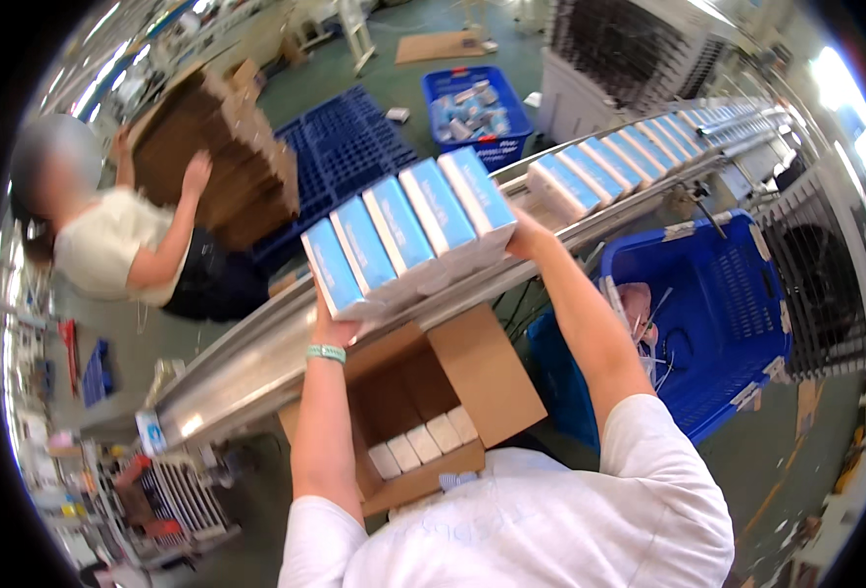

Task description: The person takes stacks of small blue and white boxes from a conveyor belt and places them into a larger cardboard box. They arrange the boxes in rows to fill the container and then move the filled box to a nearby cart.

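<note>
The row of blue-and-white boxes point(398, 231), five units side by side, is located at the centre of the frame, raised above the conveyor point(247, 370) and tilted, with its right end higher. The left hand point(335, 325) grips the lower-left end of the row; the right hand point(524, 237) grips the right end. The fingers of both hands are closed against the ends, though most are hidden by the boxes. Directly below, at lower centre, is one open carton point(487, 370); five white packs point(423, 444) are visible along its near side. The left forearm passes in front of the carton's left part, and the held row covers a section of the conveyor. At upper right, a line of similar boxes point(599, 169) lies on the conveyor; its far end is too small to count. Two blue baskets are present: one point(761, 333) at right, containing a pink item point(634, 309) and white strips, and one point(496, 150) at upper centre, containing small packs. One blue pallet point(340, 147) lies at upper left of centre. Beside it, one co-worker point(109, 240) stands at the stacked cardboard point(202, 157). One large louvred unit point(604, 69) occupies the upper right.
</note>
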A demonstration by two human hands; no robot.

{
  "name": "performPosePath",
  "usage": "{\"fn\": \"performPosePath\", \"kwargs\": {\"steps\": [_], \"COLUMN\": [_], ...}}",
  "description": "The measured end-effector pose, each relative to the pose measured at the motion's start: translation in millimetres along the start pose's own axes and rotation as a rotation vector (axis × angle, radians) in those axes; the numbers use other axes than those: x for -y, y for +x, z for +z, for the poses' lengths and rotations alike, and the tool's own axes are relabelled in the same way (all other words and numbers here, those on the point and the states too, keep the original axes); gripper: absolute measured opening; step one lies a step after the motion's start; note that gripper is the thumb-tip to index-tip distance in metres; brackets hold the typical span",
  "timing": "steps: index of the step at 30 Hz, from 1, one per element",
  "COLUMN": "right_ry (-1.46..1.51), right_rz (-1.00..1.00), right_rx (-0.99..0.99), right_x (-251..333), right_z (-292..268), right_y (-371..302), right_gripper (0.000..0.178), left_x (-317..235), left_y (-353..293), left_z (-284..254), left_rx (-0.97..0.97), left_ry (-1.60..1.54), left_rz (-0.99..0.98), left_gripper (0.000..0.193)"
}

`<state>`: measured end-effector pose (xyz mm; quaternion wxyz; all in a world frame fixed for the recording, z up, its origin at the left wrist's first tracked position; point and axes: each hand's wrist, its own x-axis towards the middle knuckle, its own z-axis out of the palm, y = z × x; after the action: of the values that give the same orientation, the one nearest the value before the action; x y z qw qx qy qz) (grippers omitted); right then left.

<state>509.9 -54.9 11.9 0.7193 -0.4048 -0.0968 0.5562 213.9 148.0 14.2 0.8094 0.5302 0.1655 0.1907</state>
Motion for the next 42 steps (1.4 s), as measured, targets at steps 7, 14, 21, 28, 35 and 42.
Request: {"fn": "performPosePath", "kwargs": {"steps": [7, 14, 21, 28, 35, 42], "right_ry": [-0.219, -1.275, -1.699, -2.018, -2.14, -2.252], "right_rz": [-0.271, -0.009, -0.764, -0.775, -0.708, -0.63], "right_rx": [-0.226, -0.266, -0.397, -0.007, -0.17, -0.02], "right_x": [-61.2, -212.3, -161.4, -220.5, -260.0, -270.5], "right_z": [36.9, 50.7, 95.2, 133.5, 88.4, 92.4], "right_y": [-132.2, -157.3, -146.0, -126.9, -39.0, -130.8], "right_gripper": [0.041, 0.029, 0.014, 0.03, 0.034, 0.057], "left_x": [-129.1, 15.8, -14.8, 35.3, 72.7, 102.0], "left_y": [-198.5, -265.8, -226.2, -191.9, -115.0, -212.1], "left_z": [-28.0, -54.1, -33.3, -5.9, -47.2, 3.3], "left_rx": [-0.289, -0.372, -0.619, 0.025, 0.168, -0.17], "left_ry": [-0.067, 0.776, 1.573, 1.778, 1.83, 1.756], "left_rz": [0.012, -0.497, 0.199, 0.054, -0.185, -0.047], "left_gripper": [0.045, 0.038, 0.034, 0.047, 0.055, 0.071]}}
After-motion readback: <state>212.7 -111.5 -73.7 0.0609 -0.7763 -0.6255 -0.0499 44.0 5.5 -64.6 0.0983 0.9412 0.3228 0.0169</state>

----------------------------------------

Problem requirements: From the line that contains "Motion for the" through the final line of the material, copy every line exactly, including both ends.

Response:
Motion for the next 42 steps (1.4 s), as measured, targets at steps 7, 14, 21, 28, 35 and 42.
Request: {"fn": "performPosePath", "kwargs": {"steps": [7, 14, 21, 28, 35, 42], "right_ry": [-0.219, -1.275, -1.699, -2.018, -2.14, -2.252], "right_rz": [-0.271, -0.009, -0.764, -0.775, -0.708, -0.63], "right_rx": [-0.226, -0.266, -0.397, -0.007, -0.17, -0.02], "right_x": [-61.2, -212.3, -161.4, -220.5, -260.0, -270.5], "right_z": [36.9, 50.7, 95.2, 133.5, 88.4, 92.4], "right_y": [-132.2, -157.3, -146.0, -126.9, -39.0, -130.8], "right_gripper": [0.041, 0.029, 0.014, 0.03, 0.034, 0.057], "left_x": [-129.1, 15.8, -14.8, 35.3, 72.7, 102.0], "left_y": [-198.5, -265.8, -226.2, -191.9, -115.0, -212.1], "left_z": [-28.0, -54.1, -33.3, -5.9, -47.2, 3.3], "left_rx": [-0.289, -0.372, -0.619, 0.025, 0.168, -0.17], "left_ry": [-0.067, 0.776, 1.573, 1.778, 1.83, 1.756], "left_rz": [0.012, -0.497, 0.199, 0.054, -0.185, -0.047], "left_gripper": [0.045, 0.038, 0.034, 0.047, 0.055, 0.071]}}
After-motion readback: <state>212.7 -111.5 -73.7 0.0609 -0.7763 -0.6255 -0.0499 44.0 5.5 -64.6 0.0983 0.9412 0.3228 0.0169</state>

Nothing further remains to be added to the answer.